Gophers junior linebacker Gary Tinlsey faces two felony charges and three misdemeanors following his arrest early Sunday. According to Minneapolis police, Tinsley, 20, and another person were driving mopeds in the wrong direction down a one-way street when an officer ordered them to stop. Both kept driving and one of them, later identified as Tinsley, fled on foot before being caught by University of Minnesota police.
Tinsley, a projected starter at linebacker, faces felony charges of fleeing police in a vehicle and on foot, as well as misdemeanor charges of driving while intoxicated, reckless driving and traffic law enforcement. He remained in Hennepin County jail as of Monday night. No disciplinary action has been announced yet, but Minnesota officials, including athletics director Joel Maturi, are gathering more information about Tinsley's case.
"We're disappointed," Maturi told the (St. Paul) Pioneer Press. "We're frustrated. I believe we'll handle it appropriately. Once we know all the facts, we'll make a decision on how to respond."
Tinsley also was cited for underage drinking and fleeing police following an alleged fight in late September, though he wasn't suspended from the team.
Minnesota has endured several other player arrests in the last four months. Starting safety Kyle Theret was indefinitely suspended last month after being cited for driving while impaired. Linebacker Sam Maresh, a candidate for a starting position whose comeback from a heart ailment attracted national attention, twice has been cited for underage drinking in recent weeks.

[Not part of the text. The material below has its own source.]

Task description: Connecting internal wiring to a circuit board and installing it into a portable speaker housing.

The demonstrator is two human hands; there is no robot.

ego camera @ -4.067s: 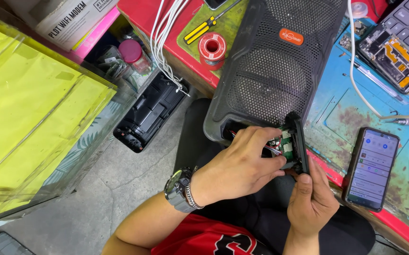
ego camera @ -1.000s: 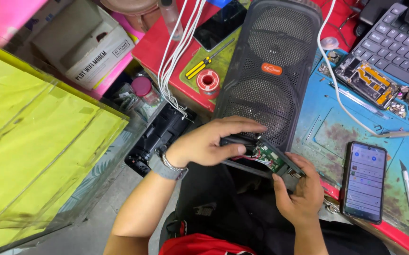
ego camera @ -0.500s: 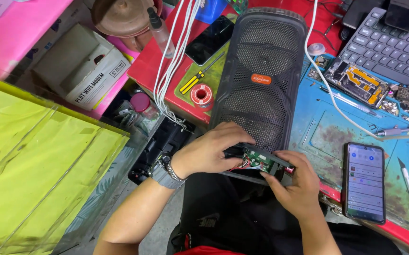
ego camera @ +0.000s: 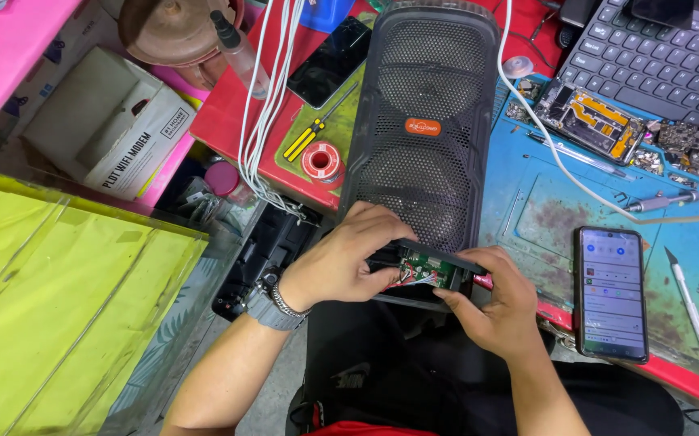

Two other Minnesota players, running back Kevin Whaley and offensive lineman Ryan Wynn, were arrested during the team's trip to the Insight Bowl in Arizona. Whaley, who came to Minnesota with a checkered past, left the team following a suspension, while Wynn is practicing this spring. Cornerback Michael Carter was arrested in November but didn't face a suspension.
The incidents are adding up, which isn't a good sign heading into a pivotal year for this program and its coaching staff.
Head coach Tim Brewster started his Minnesota tenure by making a strong statement on conduct when he dismissed four players allegedly involved in a rape of an 18-year-old woman, including star cornerback Dominic Jones.
"We spend a considerable amount of time addressing our players regarding their personal conduct and we will not compromise our values," Brewster said in a statement at the time. "We are establishing a culture of integrity and we will demand that our players are held accountable for their actions."
Sounds like it's time for this message to be relayed to Minnesota players once again.